The second part of the question, which is on mandating, I think this is where a lot of companies have some real concern in the US. The EU and others globally are a little bit further ahead than the SEC is on this. But I think that there are US companies that are concerned with mandating a more prescriptive framework. And the idea of first behind the prescriptive framework is that it creates consistency and a comparable framework, which those that are in favor of that say it's lacking right now. On the other side of it, you have companies that are that believe that a principles base, which is kind of the current model now that we have, is a better way to take into consideration the differences among sectors and within companies themselves, not to mention the added cost associated with this prescriptive framework, especially when you look into things very kind of getting in the weeds or a little bit. But when you get into things like scope three emissions that are just incredibly difficult and will be costly for companies to be able to gather, and then of course, disclose. Now, all that being said, from a momentum and mandating side of it, the SEC is in fact moving forward with a rulemaking probably later this year, early next year, where they will be mandating. It's pretty clear based on comments from the Chairman of the SEC, that they will be promulgating a rule on a prescriptive framework. And in particular, as you mentioned in the question on TCFD, and I think Gensler has indicated I think, a couple of different occasions that he's not going to wholeheartedly embrace TCFD verbatim but I think that the framework that they will come up with will be largely based on TCFD. So that's probably where we stand I think when it comes to momentum and mandate.

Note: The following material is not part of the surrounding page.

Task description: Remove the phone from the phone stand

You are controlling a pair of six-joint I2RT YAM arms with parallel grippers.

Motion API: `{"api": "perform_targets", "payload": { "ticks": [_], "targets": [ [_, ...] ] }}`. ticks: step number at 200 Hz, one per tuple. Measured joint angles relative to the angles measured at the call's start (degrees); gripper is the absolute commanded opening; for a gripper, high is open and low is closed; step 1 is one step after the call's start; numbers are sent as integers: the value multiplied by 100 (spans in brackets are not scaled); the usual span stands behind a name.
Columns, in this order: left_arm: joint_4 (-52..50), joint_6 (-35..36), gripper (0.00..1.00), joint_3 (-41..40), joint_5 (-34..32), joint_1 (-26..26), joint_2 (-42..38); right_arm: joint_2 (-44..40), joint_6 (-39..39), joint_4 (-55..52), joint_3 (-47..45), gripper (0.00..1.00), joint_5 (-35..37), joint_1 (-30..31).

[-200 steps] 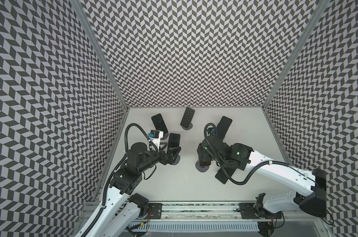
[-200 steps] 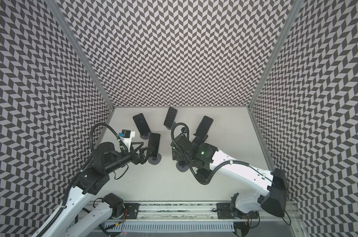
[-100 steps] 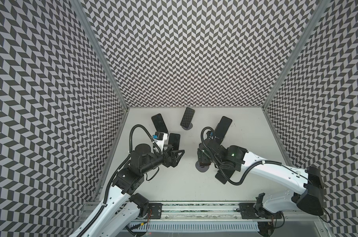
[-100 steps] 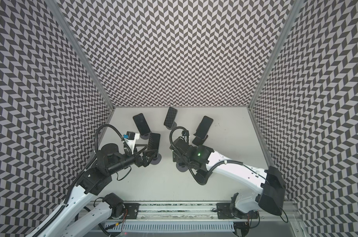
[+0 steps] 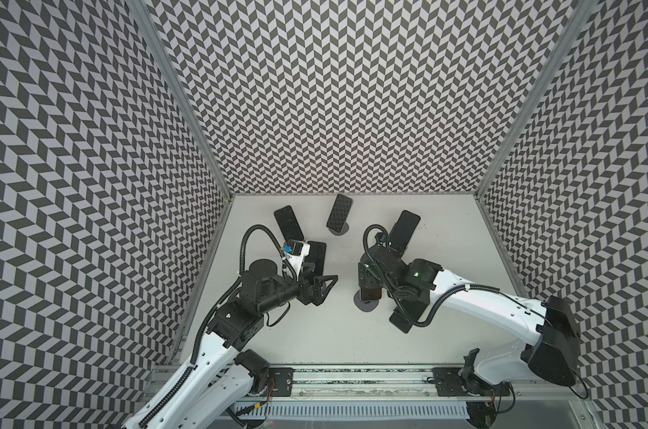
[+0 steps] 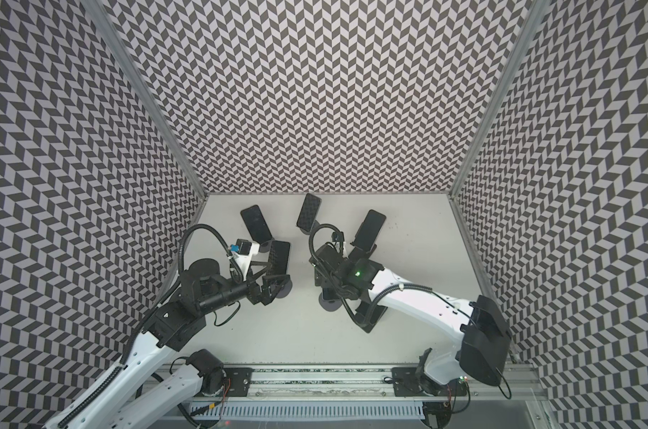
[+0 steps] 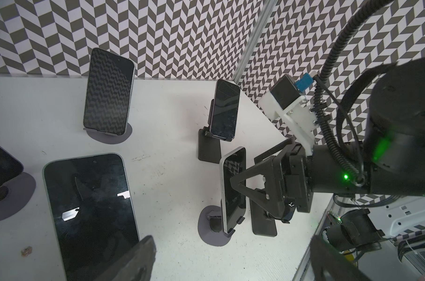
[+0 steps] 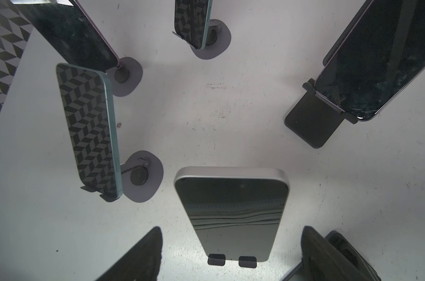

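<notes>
A silver-edged phone [image 8: 231, 211] leans on a round grey phone stand [image 7: 212, 233] mid-table, its lower edge held by two small lips. My right gripper [image 8: 232, 231] hangs over it, open, a finger either side and a gap to each phone edge; in a top view the gripper [image 5: 368, 293] covers most of that phone. My left gripper [image 5: 326, 282] is open and empty, just in front of a second, dark-screened phone [image 5: 316, 256] on its own round stand [image 8: 143, 180]. In the left wrist view that phone [image 7: 89, 209] fills the near side.
Three more phones on stands stand toward the back: one far left [image 5: 289, 223], one centre [image 5: 339, 211], one on a black folding stand [image 5: 404, 230]. A flat black piece [image 5: 402, 321] lies under the right arm. Chevron walls close three sides.
My left gripper has moved rightward, off the base of the near stand toward mid-table. The right gripper has stayed over the silver-edged phone with its fingers spread wider.
</notes>
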Motion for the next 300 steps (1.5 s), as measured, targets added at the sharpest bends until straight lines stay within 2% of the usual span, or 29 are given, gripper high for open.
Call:
{"api": "perform_targets", "payload": {
  "ticks": [63, 162, 300],
  "targets": [
    [44, -15, 98, 0, -2, 0, 138, 92, -254, 245, -50, 89, -264, -118],
    [83, -9, 98, 0, -2, -26, 223, 835, -407, 24, 330, 89, -483, -142],
    [122, 101, 99, 0, -28, -214, 293, 859, -354, -44, 319, 85, -468, -142]
  ]
}}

Got it, and for those who are not as familiar, what's the main difference between a principles based and a prescriptive based directive around climate change disclosure.
The simplest way is that on a principles base you have a set of principles and actually TCFD is in fact, based on principles. A lot of people don't realize that they think it's very prescriptive. And actually, if TCFD is not, so they have a set of principles, and then you as a company, use those principles and assess how they affect your individual company and then disclosed accordingly. As opposed to a prescripted, typically, mandated disclosure, you almost feel like a fill in the blank, like you must provide this piece of information, not whether that piece of information is material or not to your business, but you have to disclose it regardless. That's the main difference. And this is what many argue for is it will undoubtedly result in companies having to disclose more information. Those of us who follow kind of the courts on this more information does not necessarily mean better information or understandable information. But we'll leave that for a later discussion.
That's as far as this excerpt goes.